Mark Kleiman, who fought to lift ban on marijuana, dies at 68
nytimes.com/2019/07/25/books/mark-kleiman-dead.html
His purview extended beyond drugs to the broader criminal justice system, which he sought to reform by imposing “swift, certain and fair” punishment through shorter sentences and more resources devoted to probation and parole.
“When politicians say, ‘Let’s hire 5,000 more police!’ everybody cheers,” he told The New York Times in 1990. “Say, ‘Let’s hire 5,000 probation officers and create cost-effective alternatives to prison!’ and everybody yawns.”
Remembering a trailblazer in criminal justice policy
prospect.org/article/remembering-trailblazer-criminal-justice-policy
Criminologist Phil Cook writes over email:
From the day I met him, Mark became my model for a policy-engaged scholar. He was an avid consumer of social science research. … For Mark, the science was more than a collection of empirical claims on what works, but more fundamentally a set of ideas that he harnessed to inform his thinking. … “Swift, certain, and fair” emerged from his understanding of basic principles of behavioral economics, combined with his assessment of what was needed to reform the criminal justice system to reflect those principles.

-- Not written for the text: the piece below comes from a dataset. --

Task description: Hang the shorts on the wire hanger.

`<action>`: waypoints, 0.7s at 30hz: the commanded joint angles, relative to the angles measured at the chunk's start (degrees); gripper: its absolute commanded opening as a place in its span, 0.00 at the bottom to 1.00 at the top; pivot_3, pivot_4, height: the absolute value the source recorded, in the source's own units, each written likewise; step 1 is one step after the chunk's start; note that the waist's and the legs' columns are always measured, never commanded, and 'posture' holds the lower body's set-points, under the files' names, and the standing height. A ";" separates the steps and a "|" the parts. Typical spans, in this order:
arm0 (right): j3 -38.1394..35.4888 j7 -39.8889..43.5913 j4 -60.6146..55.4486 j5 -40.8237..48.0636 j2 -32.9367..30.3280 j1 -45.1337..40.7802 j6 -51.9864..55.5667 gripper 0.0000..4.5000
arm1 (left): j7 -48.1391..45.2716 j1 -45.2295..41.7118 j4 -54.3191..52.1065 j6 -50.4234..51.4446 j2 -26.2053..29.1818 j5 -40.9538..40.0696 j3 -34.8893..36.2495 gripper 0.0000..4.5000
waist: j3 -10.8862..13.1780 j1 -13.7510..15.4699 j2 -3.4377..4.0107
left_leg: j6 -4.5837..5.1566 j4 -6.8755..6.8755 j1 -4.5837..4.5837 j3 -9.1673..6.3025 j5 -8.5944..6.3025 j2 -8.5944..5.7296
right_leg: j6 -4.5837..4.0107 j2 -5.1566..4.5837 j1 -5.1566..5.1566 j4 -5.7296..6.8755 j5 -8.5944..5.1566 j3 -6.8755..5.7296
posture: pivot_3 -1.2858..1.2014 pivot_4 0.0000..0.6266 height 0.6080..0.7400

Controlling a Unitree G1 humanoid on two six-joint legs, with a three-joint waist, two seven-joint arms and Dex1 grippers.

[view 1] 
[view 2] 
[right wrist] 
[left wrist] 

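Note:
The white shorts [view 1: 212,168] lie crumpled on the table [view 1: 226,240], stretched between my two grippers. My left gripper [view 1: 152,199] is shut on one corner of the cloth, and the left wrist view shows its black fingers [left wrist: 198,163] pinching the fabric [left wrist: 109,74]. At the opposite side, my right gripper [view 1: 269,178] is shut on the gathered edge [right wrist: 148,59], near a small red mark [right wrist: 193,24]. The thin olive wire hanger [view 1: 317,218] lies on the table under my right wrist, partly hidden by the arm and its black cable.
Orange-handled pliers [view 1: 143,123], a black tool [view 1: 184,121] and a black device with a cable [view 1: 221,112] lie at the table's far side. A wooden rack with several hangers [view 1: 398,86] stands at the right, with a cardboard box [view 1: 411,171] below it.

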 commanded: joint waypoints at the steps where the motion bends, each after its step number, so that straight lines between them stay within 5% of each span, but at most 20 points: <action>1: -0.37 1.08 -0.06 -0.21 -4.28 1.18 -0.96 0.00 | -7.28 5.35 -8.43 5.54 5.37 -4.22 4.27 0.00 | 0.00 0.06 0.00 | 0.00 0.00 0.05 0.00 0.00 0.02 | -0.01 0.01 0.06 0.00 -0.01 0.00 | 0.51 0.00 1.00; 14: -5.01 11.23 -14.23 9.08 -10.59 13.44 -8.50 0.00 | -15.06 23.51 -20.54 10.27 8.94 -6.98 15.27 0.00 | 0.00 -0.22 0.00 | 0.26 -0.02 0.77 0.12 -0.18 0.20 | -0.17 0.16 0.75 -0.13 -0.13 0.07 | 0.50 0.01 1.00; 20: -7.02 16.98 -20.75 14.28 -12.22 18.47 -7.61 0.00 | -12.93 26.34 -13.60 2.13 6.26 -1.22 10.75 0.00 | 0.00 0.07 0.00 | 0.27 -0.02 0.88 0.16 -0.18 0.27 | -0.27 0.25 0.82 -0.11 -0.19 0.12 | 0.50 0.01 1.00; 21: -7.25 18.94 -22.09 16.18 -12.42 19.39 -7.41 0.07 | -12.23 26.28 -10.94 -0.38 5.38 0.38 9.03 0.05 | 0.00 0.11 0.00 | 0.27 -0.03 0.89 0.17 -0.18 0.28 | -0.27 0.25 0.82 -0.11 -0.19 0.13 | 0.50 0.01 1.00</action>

As Michael O’Hare noted in an astute review, Mark understood that crime and punishment both brought their costs. Criminal justice actors, from police departments to the white-collar defense bar, have ample reason to ignore one side or the other in this ledger. Mark sought creative policies that harnessed the tools of organizational analysis, psychology, and behavioral economics to reduce costs on both fronts.
“Swift, certain, and fair” was likely Mark’s most prominent contribution. With Angela Hawken, Mark studied Hawaii’s Opportunity Probation with Enforcement (HOPE) program. HOPE deployed relatively mild and graduated sanctions to reduce drug use and re-offending without draconian penalties. The jury is still out regarding the effectiveness of HOPE itself. The broader “swift, certain, and fair” concept has proved fruitful in many other contexts. Most famously, South Dakota’s 24/7 Sobriety Program has demonstrated striking benefits in reducing alcohol-related social harms.

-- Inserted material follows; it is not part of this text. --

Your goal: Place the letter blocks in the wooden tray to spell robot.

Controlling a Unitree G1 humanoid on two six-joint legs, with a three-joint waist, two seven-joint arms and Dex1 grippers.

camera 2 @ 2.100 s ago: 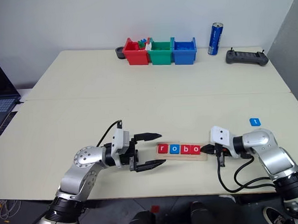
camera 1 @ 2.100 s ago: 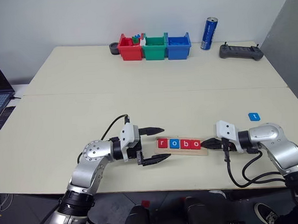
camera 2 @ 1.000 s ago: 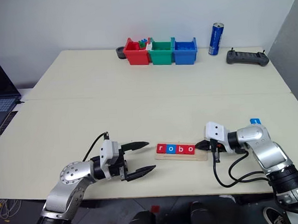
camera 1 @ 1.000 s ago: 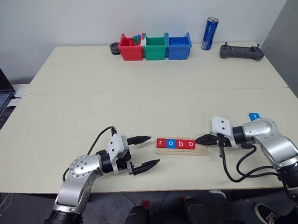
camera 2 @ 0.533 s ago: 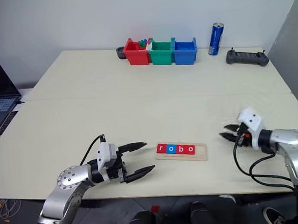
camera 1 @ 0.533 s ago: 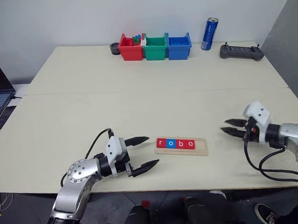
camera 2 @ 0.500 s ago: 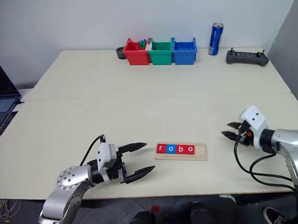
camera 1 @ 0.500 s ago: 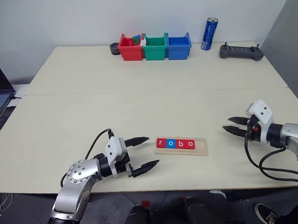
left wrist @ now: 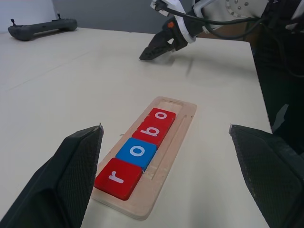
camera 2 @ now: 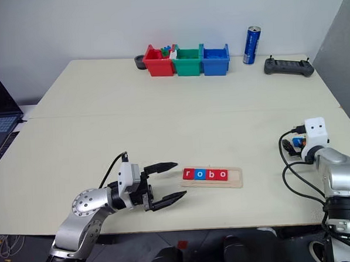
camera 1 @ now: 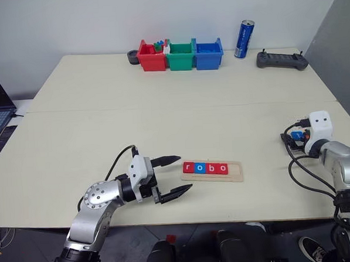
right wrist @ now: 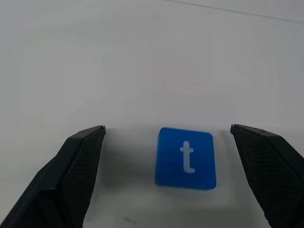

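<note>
Between the wide-spread fingers of the right tool (right wrist: pixel 166 178) lay the last of the letter blocks, a blue "t" tile (right wrist: pixel 185 158), flat on the table (camera 1: pixel 162 117) and touched by neither finger; the tool held nothing. Just ahead of the left tool (camera 1: pixel 174 176), whose fingers likewise stood wide apart and empty, sat the wooden tray (camera 1: pixel 236 173), one end near its fingertips; four tiles lay in the groove, reading "r" (left wrist: pixel 118 177), "o" (left wrist: pixel 137 152), "b" (left wrist: pixel 149 131), "o" (left wrist: pixel 161 115), red, blue, red, red, packed edge to edge from the end nearest that tool; the far end of the groove stood bare. Judged from this layout, four of five placements were done; what remained was to close on the "t", carry it across the table to the tray, well apart from the right tool, and set it after the second "o". Neither tool touched the tray.
</note>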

Mark Kleiman was the nation’s greatest thinker on drug policy
nationalreview.com/2019/07/mark-kleiman-was-the-nations-greatest-thinker-on-drug-policy
When Brute Force Fails is an important book not just for contributing to a theoretical dispute, but also for its empirical evidence and practical solution: mild but extremely consistent punishments, the opposite of Becker’s approach. Kleiman spotlights the work of Judge Steven Alm, who randomly assigned probationers in his Honolulu courtroom to either traditional probation or his experimental Hawaii’s Opportunity Probation with Enforcement (HOPE). In practice, traditional probation consists of a series of warnings from an overworked probation officer who eventually declares the probationer in violation and recommends that the judge apply the often-lengthy suspended prison sentence. In Judge Alm’s experiment, the probationer, prosecutor, public offender, and probation officer pre-committed to a system of frequent urinalysis, for which a positive or missed test would result in an immediate but brief stay in jail. Although only a third of probationers were in Judge Alm’s court for a drug charge, he made frequent drug testing its focus because two-thirds of probationers had tested positive for methamphetamine at arrest. The experiment was a great success, with dramatically lower rates of rearrest, revocation of probation, and incarceration for the treatment group. Notably, Judge Alm and his probationers achieved this reduction in crime and drug abuse without the court providing drug treatment—the deterrence effect of a minor but swift and certain punishment was sufficient to achieve great improvements.
Kleiman suggests adopting urinalysis for probationers more broadly and extending its logic to other ways of monitoring offenders, such as through GPS ankle bracelets, as a way to impose social order at lower cost. Making detection of recidivism nearly certain and punishment for it swift but mild may finally break the despair of “nothing works“ without the naïveté of pure jailbreak politics. Judge Alm may have named his experiment HOPE in aspiration for the probationers in his courtroom, but it provides a similar promise all of us: that we can end mass incarceration without returning to the “no radio in car” era. Kleiman is no longer with us to advocate for such reforms, but we have the legacy of his work to guide us.